Più si diventa grandi più è difficile trovare quel posto. Per alcuni si tratta di una stanza. Per altri di un pozzo profondo. Nel primo sarà difficile entrare, ma poi quando si è dentro il luogo diventa familiare. Per il pozzo è diverso. C'è chi ci entra e non riesce più a uscire. Uno tra questi, mi sembra ora che ci penso, è probabilmente Haruki Murakami. O forse sono io che quando leggo i suoi libri ho la sensazione di entrare nella parte più buia non della sua infanzia, ma della mia. Come se le sue visioni adulte avessero qualcosa a che fare con le mie visioni infantili.

martedì 22 marzo 2011

lettere

qui è arrivata la primavera. anche a milano, ci crederesti?
è tutto un aprire le finestre, un cercare di non percepire la sottile patina di polvere che c'è nell'aria, cercare di cucinare un piatto di pesce che assomigli a quello di casa, dormire e fare del riposo un bagaglio.

questi sono giorni buoni per sentirsi meglio, il clima, la luce, non c'è niente da dire.
la mattina il sole getta una lenza sotto la porta di casa. e con quella mi oriento e vado ad aprirla, perchè la nostra è una porta finestra. arrivo e la lenza diventa un bel fazzoletto tiepido e luminoso, che mi copre la faccia. vado a preparare il caffè con la sensazione che il buio del letto dal quale sono uscita farà fatica ad essere riscaldato e non è una bella sensazione. mi sento sconfitta per un po' fino a che tutta la casa non è piena di luce (abbiamo finestre su tre lati). ma poi mi tocca uscire e quel poco di sole che era entrato viene di nuovo chiuso fuori.

venerdì 25 febbraio 2011

Piccoli piaceri della vita

Oggi Il Fatto quotidiano era arricchito da un inserto di 8 pagine di cultura.
Questa cosa è avvenuta in quasi perfetta concomitanza con la mia permanenza per parecchie ore all'interno della Mondadori.

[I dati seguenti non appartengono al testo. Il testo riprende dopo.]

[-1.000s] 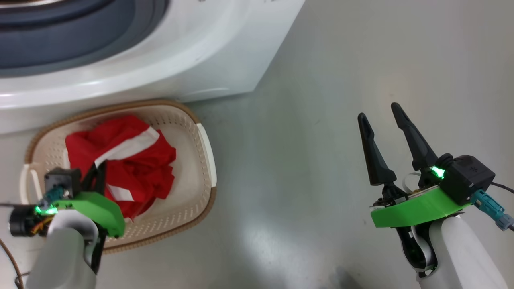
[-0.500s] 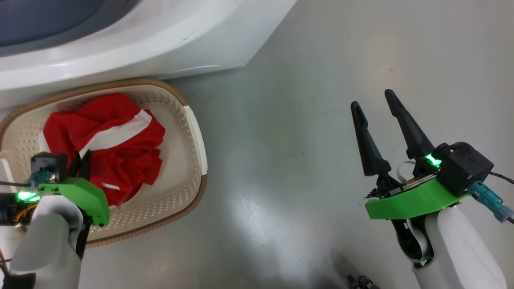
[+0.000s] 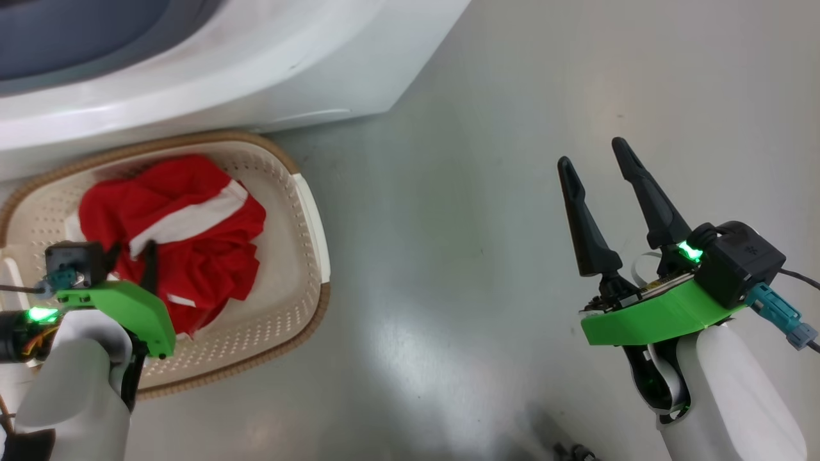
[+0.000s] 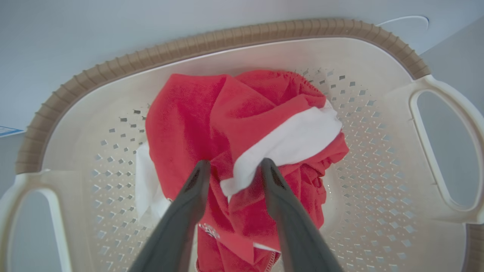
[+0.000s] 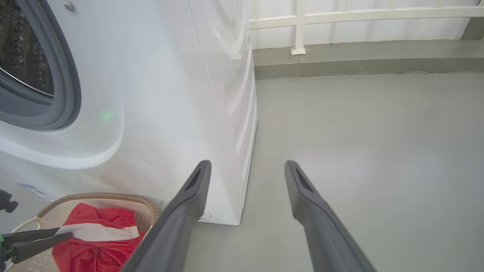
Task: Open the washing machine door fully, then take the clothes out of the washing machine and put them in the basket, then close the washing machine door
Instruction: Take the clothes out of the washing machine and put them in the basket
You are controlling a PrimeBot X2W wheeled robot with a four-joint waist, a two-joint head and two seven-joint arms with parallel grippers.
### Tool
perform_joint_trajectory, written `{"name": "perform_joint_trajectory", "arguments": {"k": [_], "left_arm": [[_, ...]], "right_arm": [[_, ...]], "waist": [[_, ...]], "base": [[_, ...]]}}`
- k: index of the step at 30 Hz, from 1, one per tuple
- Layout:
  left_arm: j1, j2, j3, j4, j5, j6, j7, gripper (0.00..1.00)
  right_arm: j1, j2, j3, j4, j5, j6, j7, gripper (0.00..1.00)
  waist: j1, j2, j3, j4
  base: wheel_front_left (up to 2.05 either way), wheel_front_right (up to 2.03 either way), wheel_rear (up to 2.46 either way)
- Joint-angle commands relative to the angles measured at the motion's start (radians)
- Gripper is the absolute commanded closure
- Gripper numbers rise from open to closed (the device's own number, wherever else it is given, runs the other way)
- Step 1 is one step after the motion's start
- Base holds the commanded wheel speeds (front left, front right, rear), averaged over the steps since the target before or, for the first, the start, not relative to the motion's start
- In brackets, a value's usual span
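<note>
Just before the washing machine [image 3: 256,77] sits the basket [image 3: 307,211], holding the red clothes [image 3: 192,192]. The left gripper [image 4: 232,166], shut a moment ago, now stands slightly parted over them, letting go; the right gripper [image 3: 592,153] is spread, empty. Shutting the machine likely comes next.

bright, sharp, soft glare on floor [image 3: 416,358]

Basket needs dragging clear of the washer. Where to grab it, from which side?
I'd grip the side handle on the basket's end toward the open floor, from above with the right gripper. It is an open loop a finger can pass through, and the clothes sit mid-basket, clear of it.
</note>
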Motion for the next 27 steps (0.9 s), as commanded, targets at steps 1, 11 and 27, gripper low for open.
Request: {"name": "perform_joint_trajectory", "arguments": {"k": [1, 11, 27], "left_arm": [[0.03, 0.035, 0.018, -0.006, -0.018, 0.001, -0.008, 0.0], [0.112, 0.014, 0.023, -0.106, -0.069, 0.001, -0.008, 0.0], [0.336, -0.031, 0.097, -0.428, -0.028, 0.001, -0.008, 0.0]], "right_arm": [[0.014, 0.001, 0.019, -0.016, 0.004, 0.006, -0.006, 0.0], [0.043, 0.001, 0.004, 0.006, -0.022, 0.006, -0.006, 0.0], [0.163, 0.0, -0.042, 0.069, -0.063, 0.006, -0.006, 0.0]], "waist": [[0.0, 0.0, -0.021, 0.006], [0.0, 0.0, -0.13, 0.039], [0.0, 0.0, -0.38, 0.105]], "base": [[0.0, 0.0, 0.0], [0.0, 0.0, 0.0], [0.0, 0.0, 0.0]]}}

Il motivo al momento è irrilevante.
La sensazione che ho nella Mondadori è di profonda frustrazione. Non riesco a trovare MAI quello che voglio e il motivo è che per la maggior parte delle volte non cerco libri che sono appena usciti. Alla mondadori i libri che sono appena usciti sono sempre in mezzo ai piedi e se cerchi altro devi avere grande pazienza, e comunque non basta. 'In mezzo ai piedi'mi sembra comunque una fastidiosa forma di pubblicità. La sensazione che ho in quel luogo è quella, sono immerersa in una grande pubblicità.
Quello che provo quando leggo -ormai sempre più raramente - le pagine di Repubblica di cultura.
In quelle otto paginette la sensazione più bella è che non fosse pubblicità. Tutto qui.

lunedì 3 gennaio 2011

Viola

Ho capito cosa hanno in comune Caravaggio e il Bill Viola della mostra di ieri al museo di Capodimonte.
Hanno in comune l'arte di ipnotizzarti. Di prendere il tuo sguardo e dire: guarda, è tutto fermo! (e invece qualcosa si muove). Guarda si muove! (e invece è tutto fermo). Viola fa muovere i suoi personaggi di movimenti impercettibili e tu stai lì e capisci quanto è sano un movimento, quanto è espressivo, importante. Caravaggio fa così. Dipinge qualcosa che sta fermo, ma nel momento in cui puoi ben immaginare quello che c'è prima e quello che c'è dopo.
Ho capito quello che hanno in comune. L'occhio si illumina e si sforza a vedere e passano un sacco di minuti divertenti, inquieti e nuovi.
Ti domandi se fai finta che ti piaccia Bill Viola, invece non fai finta.
E' come Caravaggio, ma al contrario.